Exercise prompt ->
In the data below, how many lines include the word "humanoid"? Give only the number.
------------------------
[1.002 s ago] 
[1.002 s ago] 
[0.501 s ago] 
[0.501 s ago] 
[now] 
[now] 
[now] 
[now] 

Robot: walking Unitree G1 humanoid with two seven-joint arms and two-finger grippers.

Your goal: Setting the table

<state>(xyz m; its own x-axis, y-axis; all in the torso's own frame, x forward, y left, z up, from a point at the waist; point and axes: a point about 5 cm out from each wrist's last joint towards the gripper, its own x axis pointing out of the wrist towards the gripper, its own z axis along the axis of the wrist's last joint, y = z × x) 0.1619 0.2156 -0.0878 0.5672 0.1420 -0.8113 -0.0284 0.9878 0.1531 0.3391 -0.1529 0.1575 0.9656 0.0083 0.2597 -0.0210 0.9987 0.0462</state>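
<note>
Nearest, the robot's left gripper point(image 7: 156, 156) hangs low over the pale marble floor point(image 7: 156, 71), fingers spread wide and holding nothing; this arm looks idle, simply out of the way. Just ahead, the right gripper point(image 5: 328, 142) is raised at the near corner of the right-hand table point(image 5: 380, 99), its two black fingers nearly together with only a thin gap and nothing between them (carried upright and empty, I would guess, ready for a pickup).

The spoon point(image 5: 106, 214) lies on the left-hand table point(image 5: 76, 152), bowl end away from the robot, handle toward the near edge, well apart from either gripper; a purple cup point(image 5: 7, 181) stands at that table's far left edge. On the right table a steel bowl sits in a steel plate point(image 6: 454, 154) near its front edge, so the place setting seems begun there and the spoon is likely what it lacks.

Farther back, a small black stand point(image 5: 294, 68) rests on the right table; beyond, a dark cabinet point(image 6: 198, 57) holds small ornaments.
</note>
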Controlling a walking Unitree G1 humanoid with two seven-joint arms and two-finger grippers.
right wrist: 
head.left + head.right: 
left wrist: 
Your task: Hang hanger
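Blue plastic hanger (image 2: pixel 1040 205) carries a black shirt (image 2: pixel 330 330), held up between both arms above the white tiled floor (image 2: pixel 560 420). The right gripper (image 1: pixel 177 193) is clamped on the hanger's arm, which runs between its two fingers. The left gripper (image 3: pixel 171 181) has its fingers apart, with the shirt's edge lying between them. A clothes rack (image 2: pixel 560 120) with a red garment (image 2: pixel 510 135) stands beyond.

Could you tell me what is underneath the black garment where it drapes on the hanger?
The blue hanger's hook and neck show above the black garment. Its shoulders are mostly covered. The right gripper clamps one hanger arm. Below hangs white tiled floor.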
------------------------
Solved exercise ->
2